The Last Story on the Wii felt like the perfect hybrid of two worlds. You primarily control Zael and are capable of attacking as freely as you wish, but keep in mind that relying mostly on heavy striking left severe implications for the rest of your party that may be low of health.Combined with the Command ability (the kind of Turn-based feature), you can have someone cast a spell that leaves a rune (or several) on the ground. Dispelling them can heal or add other bonuses to your party that can seriously turn the tide in a battle. This renders hoarding items pointless and puts everything at your discretion. Zael is the lynchpin in how the rest of the team stays alive and attacks, and doing well boosts team morale and they get temporary stat increases. You use that window to take out the enemy’s General, who, like Zael, makes his troops stronger.

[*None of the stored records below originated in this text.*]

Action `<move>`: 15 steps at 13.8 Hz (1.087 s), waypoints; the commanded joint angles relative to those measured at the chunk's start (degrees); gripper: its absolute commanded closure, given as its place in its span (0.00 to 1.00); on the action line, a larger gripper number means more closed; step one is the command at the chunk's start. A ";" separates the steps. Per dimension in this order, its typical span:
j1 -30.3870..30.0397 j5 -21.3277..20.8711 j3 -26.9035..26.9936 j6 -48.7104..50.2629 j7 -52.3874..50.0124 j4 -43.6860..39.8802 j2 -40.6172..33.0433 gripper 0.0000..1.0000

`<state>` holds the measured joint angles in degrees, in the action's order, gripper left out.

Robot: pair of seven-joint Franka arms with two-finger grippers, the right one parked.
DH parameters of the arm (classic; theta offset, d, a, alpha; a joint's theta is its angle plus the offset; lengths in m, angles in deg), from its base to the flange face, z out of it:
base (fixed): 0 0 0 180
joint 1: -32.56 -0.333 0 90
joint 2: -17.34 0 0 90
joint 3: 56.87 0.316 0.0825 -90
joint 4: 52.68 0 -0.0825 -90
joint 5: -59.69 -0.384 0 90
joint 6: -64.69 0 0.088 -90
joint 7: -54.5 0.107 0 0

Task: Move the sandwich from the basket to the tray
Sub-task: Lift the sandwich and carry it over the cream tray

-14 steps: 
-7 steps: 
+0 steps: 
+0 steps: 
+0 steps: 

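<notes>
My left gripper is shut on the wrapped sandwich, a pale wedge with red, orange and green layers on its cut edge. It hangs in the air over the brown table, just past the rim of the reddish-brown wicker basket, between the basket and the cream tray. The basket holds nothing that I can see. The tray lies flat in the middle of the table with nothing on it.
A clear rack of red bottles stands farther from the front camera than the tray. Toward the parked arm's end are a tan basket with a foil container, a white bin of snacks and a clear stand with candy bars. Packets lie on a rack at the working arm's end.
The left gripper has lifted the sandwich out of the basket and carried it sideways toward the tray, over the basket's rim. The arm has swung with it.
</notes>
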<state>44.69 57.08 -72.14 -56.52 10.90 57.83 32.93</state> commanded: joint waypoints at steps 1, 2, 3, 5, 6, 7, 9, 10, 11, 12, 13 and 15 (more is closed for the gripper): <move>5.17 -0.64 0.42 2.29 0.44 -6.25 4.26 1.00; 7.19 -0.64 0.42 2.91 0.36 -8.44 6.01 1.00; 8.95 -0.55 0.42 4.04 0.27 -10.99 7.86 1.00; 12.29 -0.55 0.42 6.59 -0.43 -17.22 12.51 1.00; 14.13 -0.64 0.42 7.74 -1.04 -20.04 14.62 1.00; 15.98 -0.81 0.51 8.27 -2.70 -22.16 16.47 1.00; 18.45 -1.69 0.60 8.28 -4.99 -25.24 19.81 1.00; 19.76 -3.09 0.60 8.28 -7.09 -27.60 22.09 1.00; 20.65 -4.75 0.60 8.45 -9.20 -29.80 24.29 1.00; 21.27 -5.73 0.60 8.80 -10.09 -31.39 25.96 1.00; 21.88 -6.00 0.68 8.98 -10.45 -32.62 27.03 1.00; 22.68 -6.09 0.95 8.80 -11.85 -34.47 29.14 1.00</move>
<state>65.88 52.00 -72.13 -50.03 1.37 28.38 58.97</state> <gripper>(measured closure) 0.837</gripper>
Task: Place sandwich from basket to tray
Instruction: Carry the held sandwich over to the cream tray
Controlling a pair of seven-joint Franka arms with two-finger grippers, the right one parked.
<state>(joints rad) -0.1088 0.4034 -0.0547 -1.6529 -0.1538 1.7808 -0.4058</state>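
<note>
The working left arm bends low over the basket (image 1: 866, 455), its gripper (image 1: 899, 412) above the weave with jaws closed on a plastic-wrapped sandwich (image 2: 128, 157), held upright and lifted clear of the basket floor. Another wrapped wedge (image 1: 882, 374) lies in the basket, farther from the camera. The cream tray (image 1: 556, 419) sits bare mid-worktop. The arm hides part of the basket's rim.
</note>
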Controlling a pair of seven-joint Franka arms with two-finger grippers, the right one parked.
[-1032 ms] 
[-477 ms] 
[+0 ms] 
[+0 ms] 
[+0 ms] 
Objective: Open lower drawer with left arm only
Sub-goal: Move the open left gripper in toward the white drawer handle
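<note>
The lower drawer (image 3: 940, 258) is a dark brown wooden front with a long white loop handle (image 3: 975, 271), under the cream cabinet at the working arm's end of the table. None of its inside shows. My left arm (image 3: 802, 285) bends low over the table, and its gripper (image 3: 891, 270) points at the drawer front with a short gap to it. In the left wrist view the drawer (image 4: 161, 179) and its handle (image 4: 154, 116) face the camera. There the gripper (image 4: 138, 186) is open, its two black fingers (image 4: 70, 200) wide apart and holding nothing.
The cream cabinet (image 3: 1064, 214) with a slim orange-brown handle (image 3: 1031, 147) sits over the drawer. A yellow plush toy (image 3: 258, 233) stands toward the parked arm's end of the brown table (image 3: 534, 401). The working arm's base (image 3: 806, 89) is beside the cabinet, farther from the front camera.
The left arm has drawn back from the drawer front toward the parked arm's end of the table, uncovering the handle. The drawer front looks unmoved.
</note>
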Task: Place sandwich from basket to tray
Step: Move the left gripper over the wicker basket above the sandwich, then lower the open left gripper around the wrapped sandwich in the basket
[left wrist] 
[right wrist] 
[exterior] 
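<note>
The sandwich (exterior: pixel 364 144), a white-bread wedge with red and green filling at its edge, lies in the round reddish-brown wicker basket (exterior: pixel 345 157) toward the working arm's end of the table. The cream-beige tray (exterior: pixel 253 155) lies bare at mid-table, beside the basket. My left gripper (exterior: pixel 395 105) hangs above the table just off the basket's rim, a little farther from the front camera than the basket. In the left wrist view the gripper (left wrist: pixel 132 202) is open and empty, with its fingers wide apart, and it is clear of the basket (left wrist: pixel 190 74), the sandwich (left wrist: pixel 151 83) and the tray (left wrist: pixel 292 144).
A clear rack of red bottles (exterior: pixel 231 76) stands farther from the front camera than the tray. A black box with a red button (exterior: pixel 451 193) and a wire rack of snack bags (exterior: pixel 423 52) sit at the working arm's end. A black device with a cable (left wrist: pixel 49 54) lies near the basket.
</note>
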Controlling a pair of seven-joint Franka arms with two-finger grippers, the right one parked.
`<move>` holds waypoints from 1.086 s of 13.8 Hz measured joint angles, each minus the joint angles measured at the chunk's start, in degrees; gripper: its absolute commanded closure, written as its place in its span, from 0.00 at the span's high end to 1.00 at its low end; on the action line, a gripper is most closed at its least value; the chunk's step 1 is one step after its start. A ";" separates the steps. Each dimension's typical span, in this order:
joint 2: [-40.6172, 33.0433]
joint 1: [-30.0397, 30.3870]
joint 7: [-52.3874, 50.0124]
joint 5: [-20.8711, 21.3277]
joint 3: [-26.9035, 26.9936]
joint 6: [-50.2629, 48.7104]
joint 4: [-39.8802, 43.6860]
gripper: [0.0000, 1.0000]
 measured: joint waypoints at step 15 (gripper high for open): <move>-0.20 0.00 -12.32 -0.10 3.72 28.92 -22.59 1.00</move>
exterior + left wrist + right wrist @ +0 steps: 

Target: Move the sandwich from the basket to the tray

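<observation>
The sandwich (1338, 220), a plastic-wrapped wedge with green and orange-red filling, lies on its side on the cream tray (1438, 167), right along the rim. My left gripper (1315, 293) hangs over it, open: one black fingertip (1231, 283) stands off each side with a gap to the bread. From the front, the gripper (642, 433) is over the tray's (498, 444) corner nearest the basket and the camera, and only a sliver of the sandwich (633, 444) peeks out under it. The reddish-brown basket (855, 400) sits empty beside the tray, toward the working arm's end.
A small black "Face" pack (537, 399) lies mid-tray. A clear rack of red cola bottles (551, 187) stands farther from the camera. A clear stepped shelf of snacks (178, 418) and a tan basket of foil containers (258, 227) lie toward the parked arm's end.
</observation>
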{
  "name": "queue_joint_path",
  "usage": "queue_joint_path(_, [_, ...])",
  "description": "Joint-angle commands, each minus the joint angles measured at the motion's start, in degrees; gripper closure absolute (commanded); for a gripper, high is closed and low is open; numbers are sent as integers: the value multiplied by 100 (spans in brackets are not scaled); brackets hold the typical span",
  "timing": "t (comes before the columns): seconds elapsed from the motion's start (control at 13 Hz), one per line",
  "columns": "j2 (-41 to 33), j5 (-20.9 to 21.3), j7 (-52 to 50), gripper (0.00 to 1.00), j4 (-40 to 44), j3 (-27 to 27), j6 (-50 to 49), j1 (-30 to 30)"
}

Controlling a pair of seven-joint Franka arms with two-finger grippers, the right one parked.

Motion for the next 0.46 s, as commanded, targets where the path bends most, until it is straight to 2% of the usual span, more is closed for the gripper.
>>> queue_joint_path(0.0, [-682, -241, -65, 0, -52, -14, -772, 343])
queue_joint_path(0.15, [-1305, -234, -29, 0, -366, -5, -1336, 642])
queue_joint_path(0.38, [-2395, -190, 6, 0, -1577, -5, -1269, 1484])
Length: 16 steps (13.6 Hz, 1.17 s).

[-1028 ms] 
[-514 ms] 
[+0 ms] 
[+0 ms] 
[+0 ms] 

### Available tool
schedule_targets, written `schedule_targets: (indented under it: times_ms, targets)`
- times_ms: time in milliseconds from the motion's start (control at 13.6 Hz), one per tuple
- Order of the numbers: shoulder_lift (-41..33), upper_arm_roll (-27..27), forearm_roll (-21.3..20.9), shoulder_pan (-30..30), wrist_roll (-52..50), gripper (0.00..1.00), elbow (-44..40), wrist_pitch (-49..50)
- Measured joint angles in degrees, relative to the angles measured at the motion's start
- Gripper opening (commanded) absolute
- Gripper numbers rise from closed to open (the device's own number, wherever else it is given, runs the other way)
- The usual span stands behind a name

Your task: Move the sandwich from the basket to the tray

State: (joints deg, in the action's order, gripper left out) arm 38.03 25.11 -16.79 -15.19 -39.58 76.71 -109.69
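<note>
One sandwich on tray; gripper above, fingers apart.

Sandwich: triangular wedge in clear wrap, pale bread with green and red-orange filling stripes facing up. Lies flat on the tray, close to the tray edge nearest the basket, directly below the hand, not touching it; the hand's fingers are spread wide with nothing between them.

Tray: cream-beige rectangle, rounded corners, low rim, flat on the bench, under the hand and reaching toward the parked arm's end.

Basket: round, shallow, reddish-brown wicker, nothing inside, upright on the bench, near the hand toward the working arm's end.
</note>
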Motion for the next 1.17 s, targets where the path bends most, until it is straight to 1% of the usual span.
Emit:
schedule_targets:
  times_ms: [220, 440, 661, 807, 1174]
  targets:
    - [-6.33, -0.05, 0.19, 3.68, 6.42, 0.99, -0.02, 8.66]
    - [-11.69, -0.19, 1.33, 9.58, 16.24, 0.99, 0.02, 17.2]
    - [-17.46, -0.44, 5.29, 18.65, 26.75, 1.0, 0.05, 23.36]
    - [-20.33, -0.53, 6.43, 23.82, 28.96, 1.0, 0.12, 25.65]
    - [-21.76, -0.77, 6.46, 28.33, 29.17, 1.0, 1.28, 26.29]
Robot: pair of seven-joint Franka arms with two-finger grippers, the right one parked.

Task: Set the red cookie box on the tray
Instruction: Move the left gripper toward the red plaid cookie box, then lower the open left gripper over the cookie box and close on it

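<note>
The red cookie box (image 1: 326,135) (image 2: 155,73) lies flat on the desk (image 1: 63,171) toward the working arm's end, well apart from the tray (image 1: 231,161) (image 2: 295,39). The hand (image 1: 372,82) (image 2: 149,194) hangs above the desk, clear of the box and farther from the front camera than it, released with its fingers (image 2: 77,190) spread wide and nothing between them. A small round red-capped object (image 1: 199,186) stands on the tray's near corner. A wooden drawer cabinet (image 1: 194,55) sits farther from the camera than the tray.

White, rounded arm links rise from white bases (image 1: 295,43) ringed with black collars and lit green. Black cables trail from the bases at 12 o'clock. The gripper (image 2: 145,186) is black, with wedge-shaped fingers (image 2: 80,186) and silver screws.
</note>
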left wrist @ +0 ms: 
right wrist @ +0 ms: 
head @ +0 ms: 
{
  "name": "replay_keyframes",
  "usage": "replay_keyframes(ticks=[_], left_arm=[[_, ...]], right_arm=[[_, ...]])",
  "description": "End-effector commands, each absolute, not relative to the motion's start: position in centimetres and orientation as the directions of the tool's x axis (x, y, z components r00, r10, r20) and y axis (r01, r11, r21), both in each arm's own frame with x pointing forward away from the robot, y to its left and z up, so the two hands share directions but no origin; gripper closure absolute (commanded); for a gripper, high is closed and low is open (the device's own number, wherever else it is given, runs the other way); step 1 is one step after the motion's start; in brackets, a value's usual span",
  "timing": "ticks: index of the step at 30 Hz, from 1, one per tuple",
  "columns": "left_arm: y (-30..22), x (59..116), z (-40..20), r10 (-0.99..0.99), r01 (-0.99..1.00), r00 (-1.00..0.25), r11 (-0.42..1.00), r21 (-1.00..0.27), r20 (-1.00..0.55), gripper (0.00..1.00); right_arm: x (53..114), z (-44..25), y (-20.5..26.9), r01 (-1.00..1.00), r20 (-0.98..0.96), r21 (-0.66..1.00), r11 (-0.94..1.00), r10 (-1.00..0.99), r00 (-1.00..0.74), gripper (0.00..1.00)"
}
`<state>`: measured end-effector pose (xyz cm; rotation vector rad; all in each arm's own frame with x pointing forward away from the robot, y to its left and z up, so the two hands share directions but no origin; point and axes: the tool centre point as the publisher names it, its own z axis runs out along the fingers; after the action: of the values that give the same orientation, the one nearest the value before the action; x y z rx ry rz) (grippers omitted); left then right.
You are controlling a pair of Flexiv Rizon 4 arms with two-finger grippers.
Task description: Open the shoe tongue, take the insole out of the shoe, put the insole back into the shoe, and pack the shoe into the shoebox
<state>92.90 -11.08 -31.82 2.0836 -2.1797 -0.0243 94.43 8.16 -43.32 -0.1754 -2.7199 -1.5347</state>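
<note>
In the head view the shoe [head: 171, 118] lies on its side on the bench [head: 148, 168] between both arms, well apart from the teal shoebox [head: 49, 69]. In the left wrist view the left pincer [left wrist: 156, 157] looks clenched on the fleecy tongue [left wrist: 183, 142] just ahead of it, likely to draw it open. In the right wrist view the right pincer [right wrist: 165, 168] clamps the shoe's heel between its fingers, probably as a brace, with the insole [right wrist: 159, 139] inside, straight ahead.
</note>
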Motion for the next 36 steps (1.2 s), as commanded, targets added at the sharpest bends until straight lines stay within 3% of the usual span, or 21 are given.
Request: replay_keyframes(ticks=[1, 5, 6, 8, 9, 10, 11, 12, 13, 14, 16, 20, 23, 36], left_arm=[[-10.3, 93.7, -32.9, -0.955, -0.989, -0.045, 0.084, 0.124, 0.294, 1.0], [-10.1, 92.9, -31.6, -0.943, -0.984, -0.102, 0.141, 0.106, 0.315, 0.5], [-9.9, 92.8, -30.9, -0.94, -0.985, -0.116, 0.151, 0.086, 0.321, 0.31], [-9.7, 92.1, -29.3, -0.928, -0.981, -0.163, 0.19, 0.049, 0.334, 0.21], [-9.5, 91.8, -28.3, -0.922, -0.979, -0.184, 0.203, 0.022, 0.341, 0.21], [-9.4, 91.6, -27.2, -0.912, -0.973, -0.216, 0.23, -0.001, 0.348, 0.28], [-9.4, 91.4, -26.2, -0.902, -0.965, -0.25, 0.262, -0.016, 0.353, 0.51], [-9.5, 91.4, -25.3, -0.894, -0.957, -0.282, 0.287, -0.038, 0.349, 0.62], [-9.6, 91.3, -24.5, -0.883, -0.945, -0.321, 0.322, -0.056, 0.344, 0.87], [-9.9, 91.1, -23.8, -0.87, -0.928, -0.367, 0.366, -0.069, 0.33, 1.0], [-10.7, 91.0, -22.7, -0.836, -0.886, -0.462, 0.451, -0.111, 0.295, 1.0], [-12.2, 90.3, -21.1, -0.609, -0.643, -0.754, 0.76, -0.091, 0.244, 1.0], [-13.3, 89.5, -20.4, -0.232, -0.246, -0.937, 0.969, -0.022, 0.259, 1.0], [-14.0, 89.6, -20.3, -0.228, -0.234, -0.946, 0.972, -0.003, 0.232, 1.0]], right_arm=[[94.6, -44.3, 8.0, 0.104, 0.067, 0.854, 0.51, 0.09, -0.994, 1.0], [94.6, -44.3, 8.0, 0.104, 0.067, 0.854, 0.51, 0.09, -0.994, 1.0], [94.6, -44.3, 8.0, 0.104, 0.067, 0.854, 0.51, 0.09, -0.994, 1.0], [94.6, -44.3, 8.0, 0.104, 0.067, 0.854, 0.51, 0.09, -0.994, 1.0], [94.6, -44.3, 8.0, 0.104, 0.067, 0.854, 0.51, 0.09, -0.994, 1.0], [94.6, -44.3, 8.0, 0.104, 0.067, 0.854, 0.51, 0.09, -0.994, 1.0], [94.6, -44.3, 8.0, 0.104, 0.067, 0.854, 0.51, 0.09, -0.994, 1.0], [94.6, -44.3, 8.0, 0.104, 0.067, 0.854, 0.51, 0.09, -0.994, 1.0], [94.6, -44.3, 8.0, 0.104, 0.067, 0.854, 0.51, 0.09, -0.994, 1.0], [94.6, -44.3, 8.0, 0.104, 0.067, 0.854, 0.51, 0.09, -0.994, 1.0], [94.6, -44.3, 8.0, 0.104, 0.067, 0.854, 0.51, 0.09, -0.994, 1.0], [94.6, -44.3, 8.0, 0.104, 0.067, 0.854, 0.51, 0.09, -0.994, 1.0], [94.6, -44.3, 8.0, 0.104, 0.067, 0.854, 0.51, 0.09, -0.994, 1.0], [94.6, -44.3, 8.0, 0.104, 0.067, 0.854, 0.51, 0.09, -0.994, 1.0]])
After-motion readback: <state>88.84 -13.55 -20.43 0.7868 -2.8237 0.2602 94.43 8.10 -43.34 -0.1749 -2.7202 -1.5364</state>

In closing, I do miss the period when turn-based was the primary choice, but some action RPG games today have learned to incorporate those same elements, so it isn’t like the style is completely abandoned. There’s still the tactical RPGs, which are kind of similar in spirit. The game I’m looking the most forward to is Xenoblade Chronicles X. The first game was very great, but felt a little clunky in execution. If I took long breaks in between playing it, I would get thrown off. X Looks to deliver on a really good story, a solid combat engine, and a beautiful world to explore. I’m interested to see if the long-running Dragon Quest series will stick with a TB style or make an attempt into the action foray, and Namco’s Tales franchise has no reason to veer away from what’s worked for 20 years. Turn-based may have lost significant footing as the RPG battle style of choice, but that doesn’t mean nothing can be done with it.